Oh my, the Jeremiah Wright "Controversy." Again.
Did it really take all of these weeks for a media outlet to actually find a copy of the sermons that the "inflammatory" sound bites were taking from? I mean, they were for sale on the church's website, right? So with that in mind, what prevented CNN, MSNBC, FOX, CNBC; the print media in it's entirety, and every other organization claiming journalistic integrity from simply purchasing a copy and listening to the sermons in their entirety? Heck, I'm sure that Trinity UCC would have given them copies if they had asked. They didn't, and what we've been left with during the past few weeks is a feeding frenzy based on the agenda of the media organization that all of the others claim to be the antithesis of, Fox News.
Because if anyone would have simply bought a tape and listened to any of those sermons in context, this "controversy" would never have seen the light of day. As a matter of fact, I'm still waiting on somebody, anybody, to show me what Pastor Wright said that was so wrong. Speculative, maybe, but I'm talking flat out wrong. Especially when viewed in the context of the overall sermons, and when they were given.
The reality is that Pastor Wright, like most Black Americans I daresay, is more patriotic than most of your flag-waving, U.S.A., U.S.A., U.S.A., chanting "average Joe's." Why? Because he, and we, believe in the dream of what America can and should be.
That dream is embodied in many (not all) of the words in the documents that founded this nation, and the lofty ideals that have been hoisted aloft through the centuries about freedom, democracy, life, liberty, and the pursuit of happiness. We know that America has not lived up to her ideals in relation to many of the people who live(d) here, and plenty more who don't. We accept the reality that, yes, America does have blood on it's hands and lots of it. That while our country has been a force for good in the world, it's also been on the opposing team more than once. We know that politics make for strange bedfellows, and that some of the most brutal dictatorships in the world have been touted as free and democratic by our government due to the politics of that particular day and time.

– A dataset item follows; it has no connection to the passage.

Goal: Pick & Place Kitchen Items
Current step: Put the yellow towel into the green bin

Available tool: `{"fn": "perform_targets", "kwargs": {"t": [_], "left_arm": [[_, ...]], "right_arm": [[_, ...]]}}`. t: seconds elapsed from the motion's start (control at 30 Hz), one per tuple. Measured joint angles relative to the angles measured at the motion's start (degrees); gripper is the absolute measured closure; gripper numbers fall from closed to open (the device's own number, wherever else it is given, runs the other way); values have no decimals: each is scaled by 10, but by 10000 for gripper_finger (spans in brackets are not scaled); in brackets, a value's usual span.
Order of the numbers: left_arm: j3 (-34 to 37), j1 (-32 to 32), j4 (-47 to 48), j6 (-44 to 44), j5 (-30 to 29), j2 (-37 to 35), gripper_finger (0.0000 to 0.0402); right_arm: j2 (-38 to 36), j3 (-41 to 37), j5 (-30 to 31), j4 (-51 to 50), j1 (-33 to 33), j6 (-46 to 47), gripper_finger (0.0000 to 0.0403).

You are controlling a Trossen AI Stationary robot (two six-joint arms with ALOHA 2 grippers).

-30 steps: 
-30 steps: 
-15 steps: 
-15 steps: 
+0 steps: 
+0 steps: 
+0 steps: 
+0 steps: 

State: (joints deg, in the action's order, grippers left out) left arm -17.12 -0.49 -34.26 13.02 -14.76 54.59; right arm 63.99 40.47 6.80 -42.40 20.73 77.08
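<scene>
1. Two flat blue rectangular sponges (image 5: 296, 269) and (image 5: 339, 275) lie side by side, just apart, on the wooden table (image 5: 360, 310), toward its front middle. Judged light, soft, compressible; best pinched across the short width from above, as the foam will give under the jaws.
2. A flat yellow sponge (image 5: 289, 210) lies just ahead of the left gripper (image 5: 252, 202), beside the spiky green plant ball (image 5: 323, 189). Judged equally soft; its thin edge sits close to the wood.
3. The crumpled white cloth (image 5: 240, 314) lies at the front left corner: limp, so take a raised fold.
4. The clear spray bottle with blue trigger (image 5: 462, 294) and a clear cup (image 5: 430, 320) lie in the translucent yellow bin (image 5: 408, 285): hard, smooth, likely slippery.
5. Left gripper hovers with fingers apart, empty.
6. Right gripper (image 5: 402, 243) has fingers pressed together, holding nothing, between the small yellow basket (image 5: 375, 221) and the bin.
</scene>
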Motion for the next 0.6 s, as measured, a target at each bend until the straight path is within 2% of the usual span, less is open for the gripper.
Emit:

We also know what it took to get where we are now in this society, what we had to go through, and what got us here. Hint: It had a whole lot to do with the Black church, which has served as a source of strength and organization in the Black community, while simultaneously serving as the conscience of the nation for Americans as a whole. It was the Black church that held our families and communities together through slavery, Reconstruction, and Jim Crow, and guided us and America through the Civil Rights Movement. It is that same Black church which will most likely lead our communities through the scourge of drugs and violence currently plaguing them.
As I've said before, Americans have a problem with history, but to see a firestorm of this sort erupt over the words of a Black preacher who's resume is infinitely more impressive than any of those attacking him, and whose patriotism is more verifiable and tangible than those questioning him, really is an insult to our collective intelligence. To use this "controversy" as an attack on the Black church as a whole is playing with fire. After all, there's only so much nonsense that one can deal with.
One of these days, the American people are going to wake up and realize that the mass media is, for the most part not journalism at all, but simply acting. Depending on the day your favorite anchor may be the protagonist or antagonist based upon the particular "issue." The Rev. Wright controversy demonstrates this to perfection.
Thank goodness Bill Moyers and PBS broke from the mold and, for a brief moment, showed us how this journalism stuff is supposed to work. However with Rev. Wright's appearances at the National Press Club and the NAACP, I'm sure the respite will be brief.